On Friday, Senior U.S. Judge Edwin Kosik rejected their plea agreements that would have limited their sentences to 87 months in prison. Kosik indicated the pair have not lived up to their agreements, with Conahan obstructing justice and not accepting responsibility and Ciavarella denying he received money for placing youths in the centers.
In his report, Platt referred to the hearing he held last month in Allentown to determine whether there was any impropriety in the judges’ conduct.
Conahan invoked his constitutional right against self incrimination and refused to testify, but Ciavarella took the witness stand.
“His testimony was one of the factors that persuaded me there was and is an appearance of impropriety and a need for a new trial in this case,” Platt wrote.
Ciavarella presided over a non-jury trial in May 2006 and ruled in favor of Joseph, who sued the newspaper’s parent, The Scranton Times L.P., its officers and former reporters James Conmy and Edward Lewis for defamation regarding a series of stories written in 2001. Lewis is a reporter with The Times Leader. Joseph claimed the pieces wrongly tied him to a money-laundering investigation that involved reputed mobster William D’Elia, who had a business relationship with Joseph.
Kulick, who came forward with the intent of receiving a break on his pending sentence on a firearms charge in federal court, also testified before Platt and detailed the meetings he, D’Elia and Conahan had and their discussions of cases pending in Luzerne County Court.
D’Elia, according to Kulick, indicated there would be a positive outcome for Joseph in his trial before Ciavarella.

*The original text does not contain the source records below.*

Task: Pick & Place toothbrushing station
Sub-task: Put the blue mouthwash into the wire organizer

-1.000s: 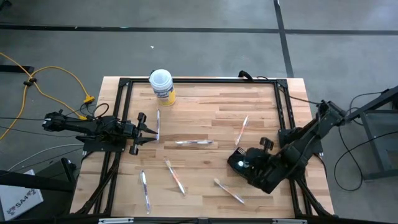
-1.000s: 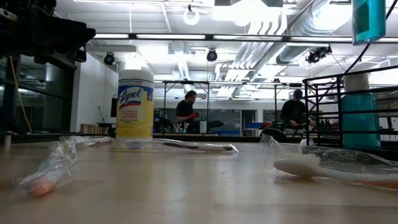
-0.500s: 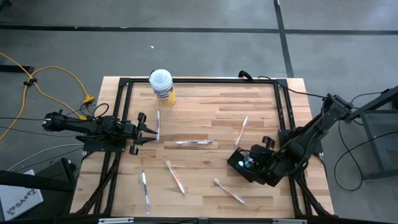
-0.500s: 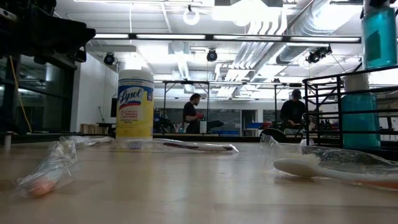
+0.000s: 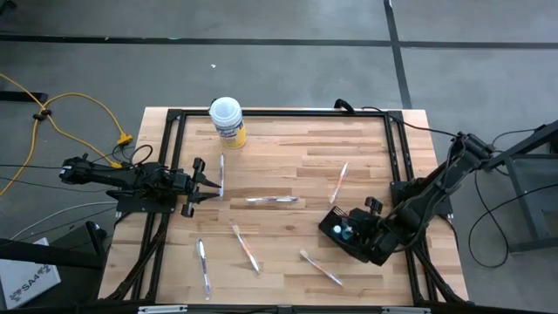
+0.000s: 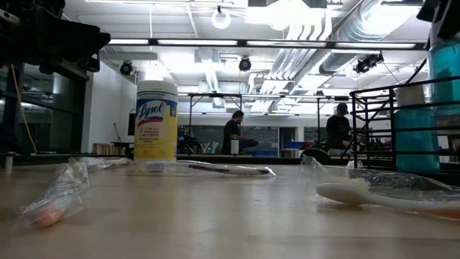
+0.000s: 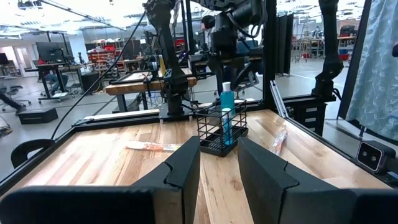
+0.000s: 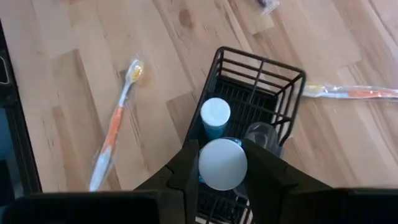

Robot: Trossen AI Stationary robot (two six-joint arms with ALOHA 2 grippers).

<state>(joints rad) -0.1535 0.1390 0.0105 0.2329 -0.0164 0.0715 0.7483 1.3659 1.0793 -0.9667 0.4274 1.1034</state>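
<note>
Right gripper point(image 8: 222, 163): clamped on white-capped bottle point(image 8: 222, 165) above toothbrushing station point(image 8: 258, 93). Lower it vertically, clear of the blue bottle point(image 8: 216, 116). Left gripper point(image 7: 219, 171): apart, idle.

Grey concrete floor point(image 5: 288, 70) surrounds the table; ceiling lamps point(image 6: 221, 18) and pale ducts point(image 6: 302, 50) light the workshop.
</note>
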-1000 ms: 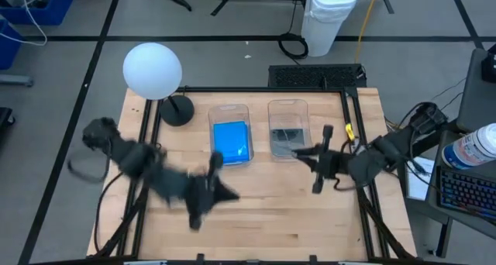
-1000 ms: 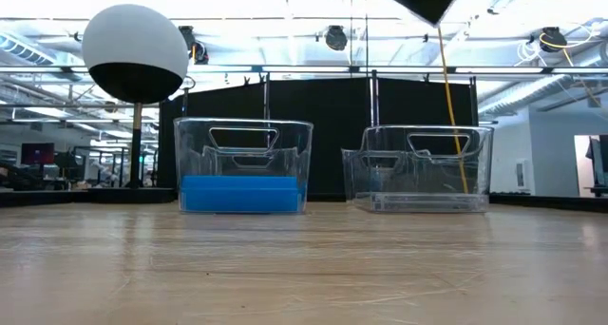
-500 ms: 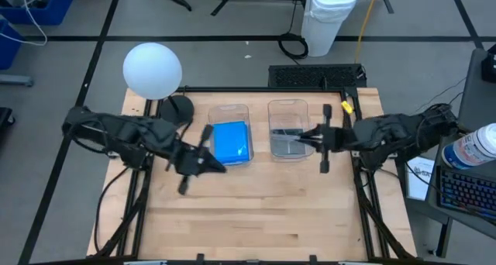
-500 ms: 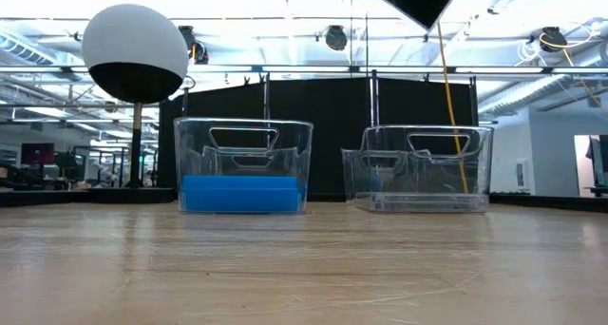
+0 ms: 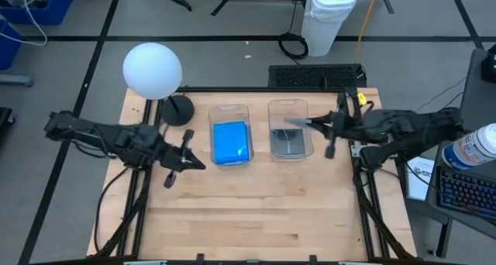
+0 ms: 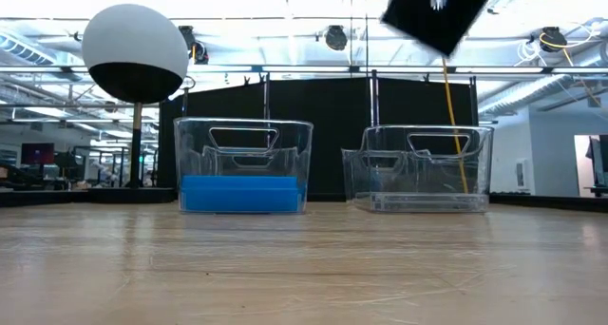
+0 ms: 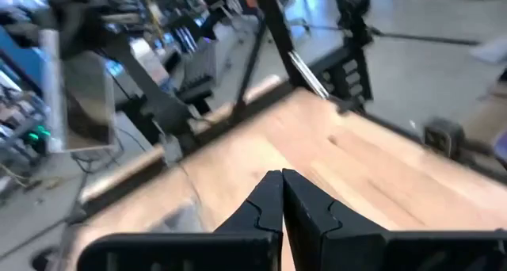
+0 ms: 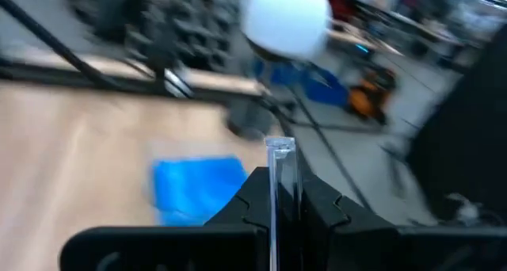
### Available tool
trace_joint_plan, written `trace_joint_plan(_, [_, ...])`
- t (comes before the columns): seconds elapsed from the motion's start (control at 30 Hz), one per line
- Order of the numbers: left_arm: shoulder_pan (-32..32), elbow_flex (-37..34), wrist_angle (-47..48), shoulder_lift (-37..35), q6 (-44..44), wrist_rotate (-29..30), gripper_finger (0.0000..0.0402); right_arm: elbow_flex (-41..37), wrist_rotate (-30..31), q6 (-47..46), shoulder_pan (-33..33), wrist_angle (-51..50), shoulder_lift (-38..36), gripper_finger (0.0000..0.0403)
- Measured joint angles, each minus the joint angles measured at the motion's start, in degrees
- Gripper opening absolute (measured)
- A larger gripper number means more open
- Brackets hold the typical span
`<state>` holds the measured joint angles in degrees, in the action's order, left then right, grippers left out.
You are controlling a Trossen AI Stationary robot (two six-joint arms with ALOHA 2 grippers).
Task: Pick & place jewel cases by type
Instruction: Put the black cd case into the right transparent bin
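Two clear tubs stand side by side at the far middle of the table. The left tub holds a stack of blue jewel cases. In the right tub lie grey see-through ones. My right gripper hangs above the right tub's right side, shut on a see-through jewel case. My left gripper is left of the blue tub, shut and empty. My right gripper pinches a thin see-through jewel case flat between its two fingers, and the case's edge faces the wrist camera. The fingers come nearly level from the table's right. The case sticks out past the fingertips, lifted clear above the right tub.
A white ball lamp on a black foot stands at the far left corner. The near half of the wooden table lies bare. A dark part of an arm shows high above the right tub in the low view.
My left gripper has drawn back from the table's near middle toward the left edge, staying shut. My right gripper has gone toward the far edge, from near the tubs' front to above the right tub.
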<state>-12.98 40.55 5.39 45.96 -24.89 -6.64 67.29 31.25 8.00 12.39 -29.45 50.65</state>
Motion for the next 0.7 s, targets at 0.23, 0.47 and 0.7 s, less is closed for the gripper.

Platt noted the rules on how the case was to be assigned were not followed and pointed to the action taken by Ann Burns, a deputy administrator in the Luzerne County Court Administrator’s Office. She suspected something was amiss and made a notation in court database to protect herself.
“The questionable acts in the trial assignment were Conahan’s role in making the assignment and Ciavarella being assigned as the trial judge,” Platt wrote.